Review: ‘NIGHT, MOTHER at Hampstead Theatre

'Night Mother - Hampstead Theatre Our scene takes place in a rural American homestead where, as a prelude to shooting herself, Jessie lists for her mother the humdrum minutiae of her existence — whilst preparing pill bottles, filling labelled sweet jars, detailing who to call when the dishwasher breaks down and most importantly, what procedure to follow after she hears the gun shot later that evening.

There's an exhausting inevitability about Jessie's (Rebecca Night) determination to carry out her suicide threat, balanced beautifully by her mother's (Stockard Channing) increasingly desperate efforts to imbue calm whilst attempting to thwart the unpreventable.

Recollections from both, gradually fill-in the gaps for us as voyeurs of the mundane yet tragic scene. We learn of unsatisfying marriages, disconnected personalities and the joylessness of feeling perpetually useless and unremarkable. Pulitzer Prize winner Marsha Norman's play also touches on the unjustness of having to bear epilepsy, which until 1956 meant sufferers were unable to marry in 17 states and until as recently as 1970 could be denied access to restaurants, theatres, recreational centres and other public spaces, thereby compounding feelings of otherness and isolation from society.
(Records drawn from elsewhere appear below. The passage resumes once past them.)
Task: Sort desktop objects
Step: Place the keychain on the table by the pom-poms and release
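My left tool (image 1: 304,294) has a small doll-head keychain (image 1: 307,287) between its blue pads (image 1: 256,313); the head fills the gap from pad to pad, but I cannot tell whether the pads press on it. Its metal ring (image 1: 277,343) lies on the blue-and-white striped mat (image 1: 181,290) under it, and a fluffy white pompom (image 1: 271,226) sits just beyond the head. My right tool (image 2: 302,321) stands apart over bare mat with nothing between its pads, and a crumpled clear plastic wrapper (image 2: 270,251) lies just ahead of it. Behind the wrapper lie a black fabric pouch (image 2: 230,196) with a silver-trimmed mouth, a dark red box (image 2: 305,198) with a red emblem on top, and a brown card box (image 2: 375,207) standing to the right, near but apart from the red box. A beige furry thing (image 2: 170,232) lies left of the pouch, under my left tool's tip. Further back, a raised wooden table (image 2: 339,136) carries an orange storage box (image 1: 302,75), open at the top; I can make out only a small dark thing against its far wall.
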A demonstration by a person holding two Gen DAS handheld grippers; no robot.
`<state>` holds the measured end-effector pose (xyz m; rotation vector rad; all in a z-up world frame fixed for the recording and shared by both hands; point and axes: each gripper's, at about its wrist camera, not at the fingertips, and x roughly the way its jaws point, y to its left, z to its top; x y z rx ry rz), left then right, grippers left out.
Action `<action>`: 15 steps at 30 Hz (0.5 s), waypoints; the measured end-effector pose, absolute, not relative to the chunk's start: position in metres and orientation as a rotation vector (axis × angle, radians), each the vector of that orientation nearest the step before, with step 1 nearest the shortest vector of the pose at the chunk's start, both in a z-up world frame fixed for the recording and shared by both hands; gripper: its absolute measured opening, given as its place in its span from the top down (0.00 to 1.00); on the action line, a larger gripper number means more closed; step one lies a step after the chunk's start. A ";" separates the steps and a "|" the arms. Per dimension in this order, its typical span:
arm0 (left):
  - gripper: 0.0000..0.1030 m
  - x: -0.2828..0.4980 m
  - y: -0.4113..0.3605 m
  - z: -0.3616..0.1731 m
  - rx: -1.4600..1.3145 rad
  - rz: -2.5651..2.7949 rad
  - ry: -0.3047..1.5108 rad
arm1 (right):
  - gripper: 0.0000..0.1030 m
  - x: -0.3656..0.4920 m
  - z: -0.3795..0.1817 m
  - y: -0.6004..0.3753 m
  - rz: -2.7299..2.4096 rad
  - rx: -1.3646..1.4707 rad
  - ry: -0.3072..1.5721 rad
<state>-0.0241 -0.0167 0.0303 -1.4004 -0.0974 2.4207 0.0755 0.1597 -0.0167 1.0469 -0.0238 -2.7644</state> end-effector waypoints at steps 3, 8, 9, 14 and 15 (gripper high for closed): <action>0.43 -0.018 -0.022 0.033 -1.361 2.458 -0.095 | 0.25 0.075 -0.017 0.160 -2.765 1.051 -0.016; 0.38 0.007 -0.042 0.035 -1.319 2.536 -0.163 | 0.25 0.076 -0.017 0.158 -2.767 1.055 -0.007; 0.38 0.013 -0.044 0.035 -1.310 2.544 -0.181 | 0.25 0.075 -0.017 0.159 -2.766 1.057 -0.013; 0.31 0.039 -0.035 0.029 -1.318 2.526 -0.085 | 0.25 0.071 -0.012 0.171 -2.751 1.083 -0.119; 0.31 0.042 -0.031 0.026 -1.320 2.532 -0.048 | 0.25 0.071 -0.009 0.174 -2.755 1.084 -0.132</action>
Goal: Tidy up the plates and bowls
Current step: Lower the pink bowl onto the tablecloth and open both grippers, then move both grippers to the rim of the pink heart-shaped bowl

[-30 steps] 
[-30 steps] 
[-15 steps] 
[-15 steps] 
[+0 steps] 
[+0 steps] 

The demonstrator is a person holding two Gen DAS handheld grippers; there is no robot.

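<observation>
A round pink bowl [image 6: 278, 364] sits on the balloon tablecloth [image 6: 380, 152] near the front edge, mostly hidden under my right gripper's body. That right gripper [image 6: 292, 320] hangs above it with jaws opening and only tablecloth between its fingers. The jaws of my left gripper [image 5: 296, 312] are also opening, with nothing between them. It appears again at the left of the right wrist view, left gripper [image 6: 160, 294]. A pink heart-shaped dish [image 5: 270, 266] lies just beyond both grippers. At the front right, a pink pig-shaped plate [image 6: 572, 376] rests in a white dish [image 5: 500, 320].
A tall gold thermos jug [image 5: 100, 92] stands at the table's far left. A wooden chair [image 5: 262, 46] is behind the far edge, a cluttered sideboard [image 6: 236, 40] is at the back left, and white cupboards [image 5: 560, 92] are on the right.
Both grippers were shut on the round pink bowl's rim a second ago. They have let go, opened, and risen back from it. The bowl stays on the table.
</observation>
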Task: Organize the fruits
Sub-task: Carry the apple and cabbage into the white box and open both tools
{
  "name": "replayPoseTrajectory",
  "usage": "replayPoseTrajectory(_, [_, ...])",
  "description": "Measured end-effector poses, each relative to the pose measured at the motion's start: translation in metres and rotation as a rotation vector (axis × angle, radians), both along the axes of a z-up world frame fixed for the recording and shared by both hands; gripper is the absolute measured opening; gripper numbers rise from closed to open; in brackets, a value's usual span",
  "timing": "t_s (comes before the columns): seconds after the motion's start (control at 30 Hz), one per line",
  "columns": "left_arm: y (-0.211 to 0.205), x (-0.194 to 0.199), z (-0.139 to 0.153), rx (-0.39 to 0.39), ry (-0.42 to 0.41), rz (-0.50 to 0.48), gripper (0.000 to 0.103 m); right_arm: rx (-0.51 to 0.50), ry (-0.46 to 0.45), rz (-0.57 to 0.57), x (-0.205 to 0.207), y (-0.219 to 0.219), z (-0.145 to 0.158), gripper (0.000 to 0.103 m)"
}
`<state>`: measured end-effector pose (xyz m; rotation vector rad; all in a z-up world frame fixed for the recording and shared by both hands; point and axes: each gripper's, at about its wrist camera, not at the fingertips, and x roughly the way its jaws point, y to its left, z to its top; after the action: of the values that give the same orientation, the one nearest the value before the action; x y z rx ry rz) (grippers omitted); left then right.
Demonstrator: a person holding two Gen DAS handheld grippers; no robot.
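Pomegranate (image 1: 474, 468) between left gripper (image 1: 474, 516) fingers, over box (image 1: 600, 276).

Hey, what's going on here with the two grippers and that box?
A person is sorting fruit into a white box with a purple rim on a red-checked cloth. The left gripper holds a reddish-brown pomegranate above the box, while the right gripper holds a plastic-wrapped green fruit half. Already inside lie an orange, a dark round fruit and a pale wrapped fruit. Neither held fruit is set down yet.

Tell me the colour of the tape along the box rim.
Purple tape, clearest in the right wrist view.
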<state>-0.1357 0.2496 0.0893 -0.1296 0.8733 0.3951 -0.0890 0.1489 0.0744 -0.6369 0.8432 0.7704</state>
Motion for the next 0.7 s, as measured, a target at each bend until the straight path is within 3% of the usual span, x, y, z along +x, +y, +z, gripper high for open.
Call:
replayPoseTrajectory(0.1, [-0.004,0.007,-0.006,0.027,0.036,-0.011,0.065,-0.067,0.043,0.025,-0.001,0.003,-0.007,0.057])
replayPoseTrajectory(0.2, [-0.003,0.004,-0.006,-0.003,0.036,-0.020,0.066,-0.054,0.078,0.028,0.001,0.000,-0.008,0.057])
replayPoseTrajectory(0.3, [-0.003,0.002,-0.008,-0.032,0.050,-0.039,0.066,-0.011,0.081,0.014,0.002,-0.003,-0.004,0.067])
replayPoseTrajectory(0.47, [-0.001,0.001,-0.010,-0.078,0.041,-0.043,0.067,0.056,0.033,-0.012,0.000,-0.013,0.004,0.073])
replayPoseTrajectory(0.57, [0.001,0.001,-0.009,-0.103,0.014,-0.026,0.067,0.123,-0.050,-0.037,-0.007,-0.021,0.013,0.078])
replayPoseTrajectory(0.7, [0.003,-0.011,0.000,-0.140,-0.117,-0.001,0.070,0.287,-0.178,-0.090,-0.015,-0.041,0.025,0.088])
Under Roxana Silbert's gentle direction, both players admirably deliver the goods, but the play itself is essentially a talking box of mild revelations leading inexorably to a final event. Within minutes of the lights dimming we become resigned to the fact that there will be no deviation from that course, no twist, no surprises, just a steady march onwards toward the final sad event in a play littered with throw away references to the futility of life.